(SUPPLIED MATERIAL Opens)
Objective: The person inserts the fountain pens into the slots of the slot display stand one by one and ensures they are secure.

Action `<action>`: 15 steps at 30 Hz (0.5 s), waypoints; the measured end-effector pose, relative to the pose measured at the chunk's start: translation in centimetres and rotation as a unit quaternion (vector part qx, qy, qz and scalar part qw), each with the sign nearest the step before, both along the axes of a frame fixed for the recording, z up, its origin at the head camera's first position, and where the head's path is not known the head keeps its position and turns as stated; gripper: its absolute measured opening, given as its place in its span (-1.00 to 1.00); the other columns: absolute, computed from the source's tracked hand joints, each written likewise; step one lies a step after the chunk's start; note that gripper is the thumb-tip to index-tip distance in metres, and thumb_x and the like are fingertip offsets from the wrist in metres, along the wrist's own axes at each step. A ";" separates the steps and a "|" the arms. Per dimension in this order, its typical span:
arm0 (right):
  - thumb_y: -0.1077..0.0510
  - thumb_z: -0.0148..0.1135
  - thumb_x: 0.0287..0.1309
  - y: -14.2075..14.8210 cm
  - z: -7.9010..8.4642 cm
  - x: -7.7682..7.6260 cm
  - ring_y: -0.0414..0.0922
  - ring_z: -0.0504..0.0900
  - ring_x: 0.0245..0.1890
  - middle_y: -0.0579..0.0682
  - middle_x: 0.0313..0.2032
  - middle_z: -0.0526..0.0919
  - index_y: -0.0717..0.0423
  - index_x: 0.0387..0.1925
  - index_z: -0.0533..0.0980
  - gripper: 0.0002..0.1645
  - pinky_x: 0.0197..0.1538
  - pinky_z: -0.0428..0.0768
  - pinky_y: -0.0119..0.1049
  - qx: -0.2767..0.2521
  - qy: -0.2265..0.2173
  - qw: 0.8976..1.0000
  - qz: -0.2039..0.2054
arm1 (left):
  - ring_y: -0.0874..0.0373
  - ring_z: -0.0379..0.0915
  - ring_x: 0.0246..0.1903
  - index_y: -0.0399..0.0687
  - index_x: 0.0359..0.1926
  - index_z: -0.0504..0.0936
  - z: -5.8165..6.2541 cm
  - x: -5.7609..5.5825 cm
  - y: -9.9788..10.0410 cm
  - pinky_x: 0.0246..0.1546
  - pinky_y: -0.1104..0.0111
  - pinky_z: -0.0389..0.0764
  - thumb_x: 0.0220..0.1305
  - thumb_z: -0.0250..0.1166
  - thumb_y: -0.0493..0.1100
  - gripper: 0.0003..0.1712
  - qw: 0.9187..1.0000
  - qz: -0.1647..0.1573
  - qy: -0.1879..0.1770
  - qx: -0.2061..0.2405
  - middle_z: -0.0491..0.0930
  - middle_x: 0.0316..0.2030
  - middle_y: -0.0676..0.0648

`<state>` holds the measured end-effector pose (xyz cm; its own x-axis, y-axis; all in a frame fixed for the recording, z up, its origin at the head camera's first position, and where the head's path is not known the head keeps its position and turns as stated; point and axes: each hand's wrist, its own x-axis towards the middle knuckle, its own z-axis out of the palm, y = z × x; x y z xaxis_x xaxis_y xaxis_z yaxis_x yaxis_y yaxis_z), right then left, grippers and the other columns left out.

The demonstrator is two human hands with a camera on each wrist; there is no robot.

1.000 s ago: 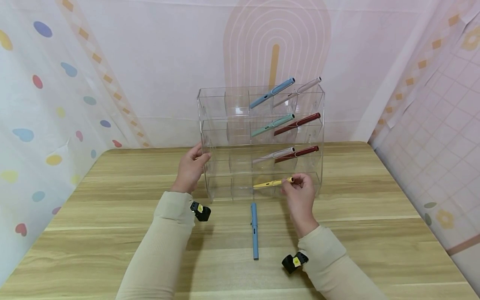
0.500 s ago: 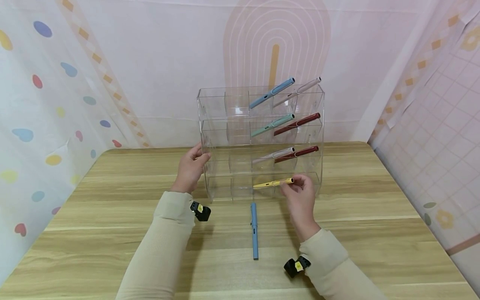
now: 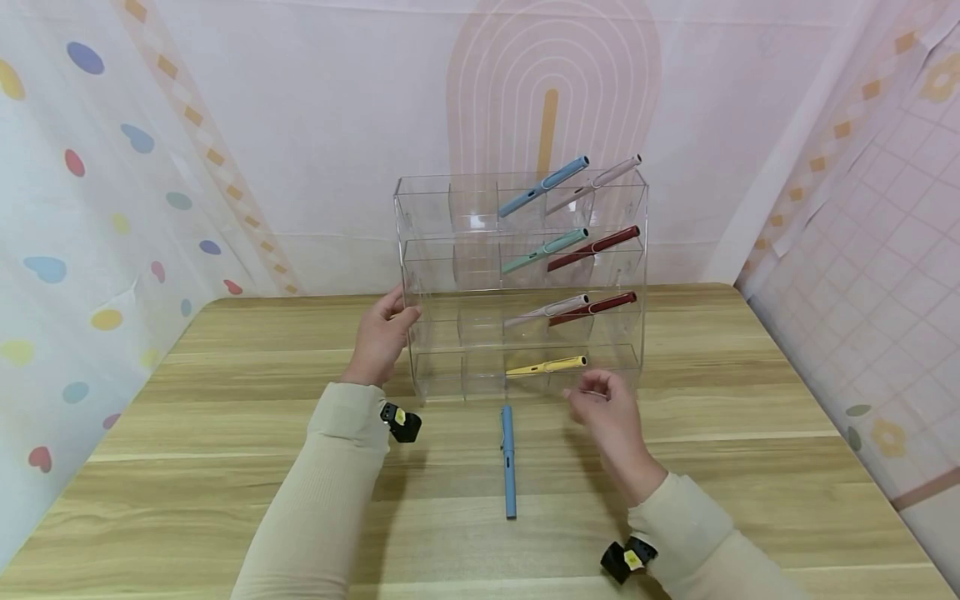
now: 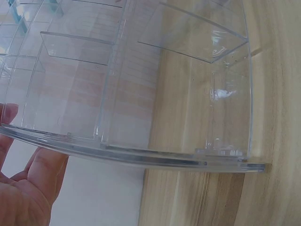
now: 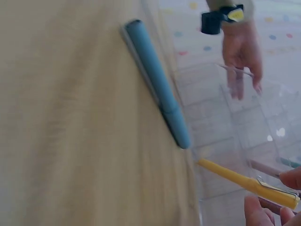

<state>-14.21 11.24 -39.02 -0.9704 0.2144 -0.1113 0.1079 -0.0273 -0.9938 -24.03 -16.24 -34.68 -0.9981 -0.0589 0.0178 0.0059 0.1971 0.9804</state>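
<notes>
A clear acrylic pen rack (image 3: 480, 279) with stepped tiers stands upright on the table. My left hand (image 3: 378, 337) grips the edge of its left side panel, thumb in front; the left wrist view shows the fingers (image 4: 44, 169) around that panel. A yellow pen (image 3: 546, 367) leans in the lowest tier. Just below and right of its cap, apart from it in the head view, is my right hand (image 3: 609, 408), fingers loosely bent and holding nothing. On the table in front of the rack lies a blue pen (image 3: 509, 462), also seen in the right wrist view.
Higher tiers hold another blue pen (image 3: 543, 187), a green pen (image 3: 545, 251), dark red pens (image 3: 594, 248) and pale pinkish pens (image 3: 547, 310), all slanting up to the right. A patterned cloth (image 3: 337, 125) hangs behind the wooden table (image 3: 187, 467).
My right hand has let go of the yellow pen's cap end and moved down and slightly right. The yellow pen stays in the lowest tier. My left hand has not moved.
</notes>
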 end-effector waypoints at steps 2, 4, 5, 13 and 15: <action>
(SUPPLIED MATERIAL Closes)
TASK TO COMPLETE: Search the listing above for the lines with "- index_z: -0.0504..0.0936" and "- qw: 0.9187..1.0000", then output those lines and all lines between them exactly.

TASK SOLUTION:
  - index_z: -0.0504..0.0936
  - z: -5.8165..6.2541 cm
  - x: -5.7609..5.5825 cm
  - y: -9.9788..10.0410 cm
  - pinky_x: 0.0246..0.1546
  - pinky_y: -0.1104..0.0111
  - pinky_z: -0.0389..0.0764
  - thumb_x: 0.0220..0.1305
  - thumb_z: -0.0250..0.1166
  - thumb_y: -0.0493..0.1100
  - gripper: 0.0003..0.1712
  - qw: 0.9187..1.0000

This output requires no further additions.